De hunebedden van Havelte

Na mijn pauze begin ik op de tafel de kranten neer te leggen en zet daarop de schildersezels. De bordjes met verf, de potjes met water en penselen zet ik op de krant en ik haal de werkstukken op. Een voor een zet ik ze voorzichtig op de ezels.
De koffiepot pruttelt en de thee is gezet. Op de achtergrond zachte klassieke muziek. Dit keer de vier jaargetijden van Vivaldi.
Ineens zie ik haar op de gang langzaam mijn kant opkomen. Gekromde rug achter de blauwe rollator. Een zorgelijke blik en een bleek vermoeid gelaat. Het weinige grijze haar wat ze nog heeft netjes gekruld en gekapt. Ze draait met de rollator de huiskamer binnen en we begroeten elkaar.
"Goedemiddag mevrouw " en ik krijg met een zachte stem een " Goedemiddag" terug. Ze kijkt daarbij niet op en sloft langzaam naar haar stoel. Ik loop naar haar toe, buig naar voren en probeer haar blik te vangen met een glimlach. Ik leg daarbij mijn hand op de hare. Langzaam tilt ze haar hoofd op en we kijken elkaar aan. Ik krijg een voorzichtige glimlach.
"Volgens mij moeten we weer even praten" zeg ik. Ik begeleid haar naar haar stoel en ga naast haar zitten op een krukje. Met mijn arm om haar schouders vraag ik waarom ze zo verdrietig is. Dan begint ze te vertellen dat ze naar had gedroomd. Dat ze altijd maar alleen is en dat haar kinderen nooit komen. Dat ze alles kwijt is en dat er van haar gestolen wordt. Ik zie aan haar dat ze haar tranen probeert tegen te houden.
"Dat lijkt me vreselijk, dan moet u zich erg eenzaam en machteloos voelen" Daar komen de tranen.  Huilend en snikkend verteld ze dat ze haar man en de kinderen zo mist en dat alles van haar afgepakt is. Ze kijkt mij met een verdrietige blik in de ogen aan.
"Dat is eigenlijk ook zo, u krijgt van ons zorg en u bent grotendeels afhankelijk geworden, weet u ook nog hoe het zo gekomen is?" "Ik bedoel het moment dat u bij ons moest komen wonen?"
Ze begint te vertellen over haar val in haar huis, de breuk van haar heup en dat ze van alles ging vergeten. Ook wist ze niet altijd de weg meer naar huis en toen kwam het moment dat er niemand meer bij haar op bezoek kwam. En dat haar beide zonen en schoondochters zich zorgen om haar hadden gemaakt en haar hadden geholpen. "U heeft twee zorgzame zonen, ik zie aan u dat u veel van ze houdt" Dat bevestigd ze met een twinkeling in de ogen. De tranen wellen weer op. Ze begint weer te huilen.
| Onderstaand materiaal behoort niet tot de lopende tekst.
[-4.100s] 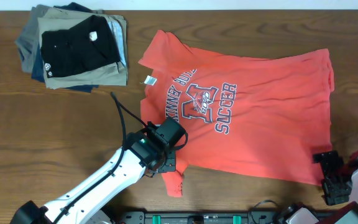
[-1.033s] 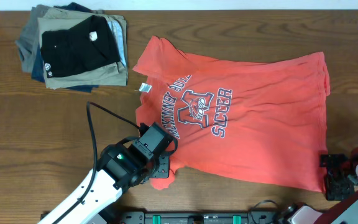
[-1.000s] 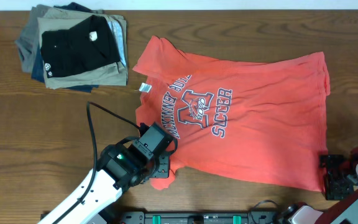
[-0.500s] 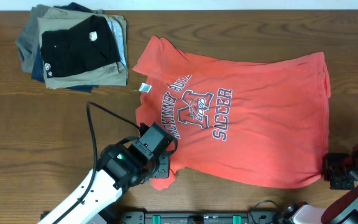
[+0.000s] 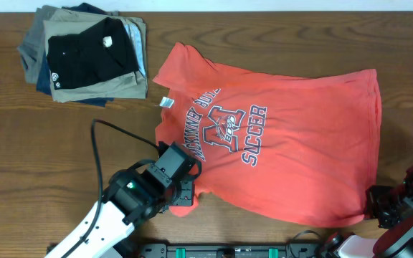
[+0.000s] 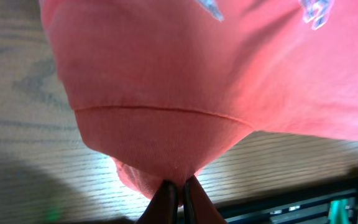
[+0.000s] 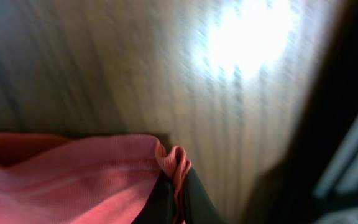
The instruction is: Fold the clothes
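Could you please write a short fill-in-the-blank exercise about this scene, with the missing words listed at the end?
1. The left gripper and the right gripper are both ____ on an edge of the T-shirt.
2. The lettering nearest the T-shirt's hem reads ____.
3. The top garment of the folded pile is ____ in colour.
Missing words: shut; SOCCER; black.

Brown wood-grain table (image 5: 49,158); coral-red T-shirt (image 5: 300,158) spread across it; stack of folded garments (image 5: 84,54) well apart, near far edge.
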Tool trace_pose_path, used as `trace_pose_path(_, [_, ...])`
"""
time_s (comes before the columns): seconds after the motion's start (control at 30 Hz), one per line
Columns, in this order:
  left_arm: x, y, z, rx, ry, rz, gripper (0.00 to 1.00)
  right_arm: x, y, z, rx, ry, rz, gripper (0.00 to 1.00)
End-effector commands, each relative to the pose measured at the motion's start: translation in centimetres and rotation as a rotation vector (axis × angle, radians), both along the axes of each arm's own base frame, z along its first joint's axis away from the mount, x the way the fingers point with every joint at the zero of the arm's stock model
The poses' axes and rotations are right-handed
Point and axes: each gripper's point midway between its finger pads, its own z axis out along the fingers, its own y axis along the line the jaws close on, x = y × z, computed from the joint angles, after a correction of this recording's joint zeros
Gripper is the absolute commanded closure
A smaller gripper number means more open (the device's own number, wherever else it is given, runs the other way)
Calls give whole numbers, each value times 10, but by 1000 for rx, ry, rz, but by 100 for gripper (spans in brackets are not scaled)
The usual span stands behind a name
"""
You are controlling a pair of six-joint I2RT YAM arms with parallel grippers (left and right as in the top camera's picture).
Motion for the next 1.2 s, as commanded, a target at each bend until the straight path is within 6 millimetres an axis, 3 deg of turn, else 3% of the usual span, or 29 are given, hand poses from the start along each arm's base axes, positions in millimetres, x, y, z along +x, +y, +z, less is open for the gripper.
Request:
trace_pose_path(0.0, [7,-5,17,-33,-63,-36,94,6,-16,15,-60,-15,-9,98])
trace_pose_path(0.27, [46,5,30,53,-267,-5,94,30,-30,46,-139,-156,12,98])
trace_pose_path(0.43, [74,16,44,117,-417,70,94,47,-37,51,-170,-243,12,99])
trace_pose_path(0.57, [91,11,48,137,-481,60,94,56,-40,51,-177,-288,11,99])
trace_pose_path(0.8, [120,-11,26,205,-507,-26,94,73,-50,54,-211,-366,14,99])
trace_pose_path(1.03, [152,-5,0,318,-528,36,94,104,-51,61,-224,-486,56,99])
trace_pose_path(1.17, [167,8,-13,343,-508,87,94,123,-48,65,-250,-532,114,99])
Dan kijkt ze ineens op. Door de tranen heen ziet ze het tafereel op doek wat voor haar staat op de tafelezel. Het begin van de hunebedden in Havelte." Kijk, daar gingen we elke zondag naar toe! ", en ze wijst met haar knokige vingers naar het tafereel op het doek. "Samen met de de kinderen gingen we wandelen en koffie drinken bij het Theehuisje". En voor de zoveelste keer verteld ze over de mooie tijd toen het gezin nog bij elkaar was. Zij als zorgzame moeder van  twee jonge zonen en de vrouw van een geweldige man. Langzaam begint haar gezicht wat kleur te krijgen, de eerst zo bleke wangen krijgen een rode blos. Ik zie dat de herinneringen haar goed doen. "Zullen we verder gaan schilderen of wilt u eerst een kopje thee?" Met opgerichte rug en duidelijke hoorbare stem zegt ze; "Verder schilderen, de heide moet nog paars en er moeten nog wat vogels in de lucht!". Ik meng wat verf en geef haar de penseel. Geconcentreerd maakt ze haar zoveelste streken op doek. Maar nu even weer met het gevoel dat ze samen met haar geliefde gezin de wandeling op zondag maakt, bij de hunebedden van Havelte.